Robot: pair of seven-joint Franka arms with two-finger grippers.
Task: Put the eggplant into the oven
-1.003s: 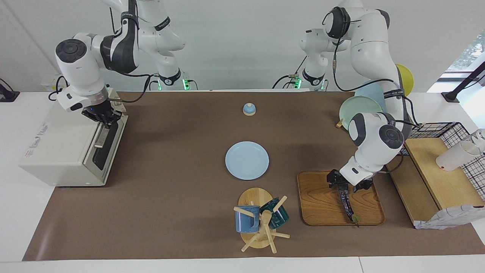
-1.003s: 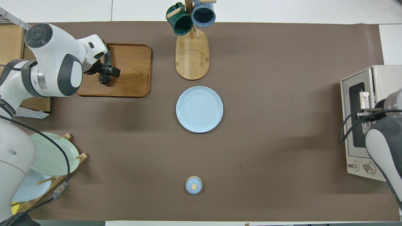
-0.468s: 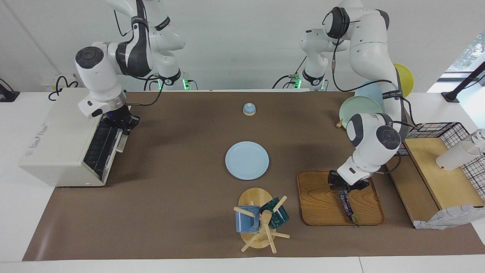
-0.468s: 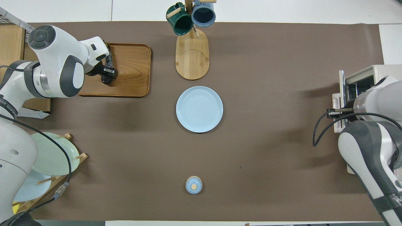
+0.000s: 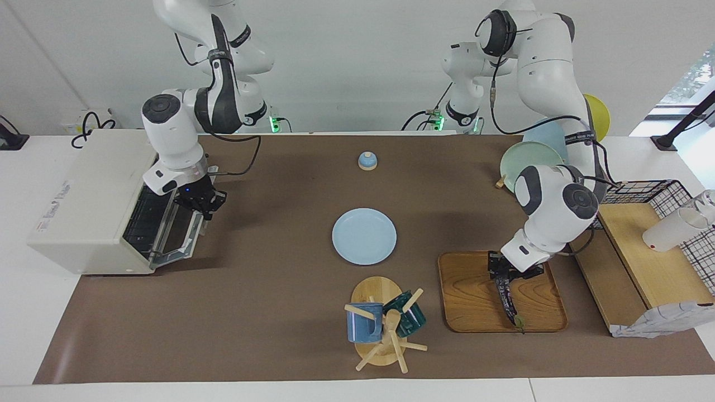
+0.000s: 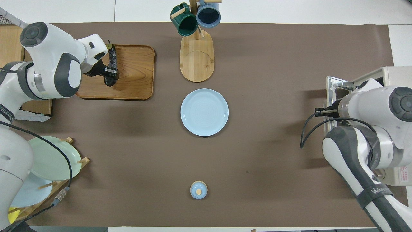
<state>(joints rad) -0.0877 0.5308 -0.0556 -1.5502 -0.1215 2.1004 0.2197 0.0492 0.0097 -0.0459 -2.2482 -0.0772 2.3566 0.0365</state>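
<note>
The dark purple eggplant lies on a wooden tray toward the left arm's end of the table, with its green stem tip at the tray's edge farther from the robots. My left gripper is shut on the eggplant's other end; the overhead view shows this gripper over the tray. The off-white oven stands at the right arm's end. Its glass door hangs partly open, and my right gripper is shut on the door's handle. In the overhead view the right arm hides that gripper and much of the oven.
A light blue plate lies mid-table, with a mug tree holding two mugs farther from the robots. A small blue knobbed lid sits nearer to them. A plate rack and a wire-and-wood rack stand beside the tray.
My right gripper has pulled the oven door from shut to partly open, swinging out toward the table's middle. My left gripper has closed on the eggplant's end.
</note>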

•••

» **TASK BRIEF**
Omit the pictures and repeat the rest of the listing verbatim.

» **WORKED SOLUTION**
Robot: pair of seven-joint Franka arms with two-finger grippers.
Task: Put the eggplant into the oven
-1.003s: 
-1.003s: 
-0.468s: 
-0.468s: 
+0.000s: 
+0.000s: 
<state>(joints rad) -0.0877 0.5308 -0.0556 -1.5502 -0.1215 2.1004 0.2197 0.0492 0.0097 -0.0459 -2.2482 -0.0772 2.3566 0.0365</state>
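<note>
The dark purple eggplant lies on a wooden tray toward the left arm's end of the table, with its green stem tip at the tray's edge farther from the robots. My left gripper is shut on the eggplant's other end; the overhead view shows this gripper over the tray. The off-white oven stands at the right arm's end. Its glass door hangs partly open, and my right gripper is shut on the door's handle. In the overhead view the right arm hides that gripper and much of the oven.
A light blue plate lies mid-table, with a mug tree holding two mugs farther from the robots. A small blue knobbed lid sits nearer to them. A plate rack and a wire-and-wood rack stand beside the tray.
My right gripper has pulled the oven door from shut to partly open, swinging out toward the table's middle. My left gripper has closed on the eggplant's end.
</note>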

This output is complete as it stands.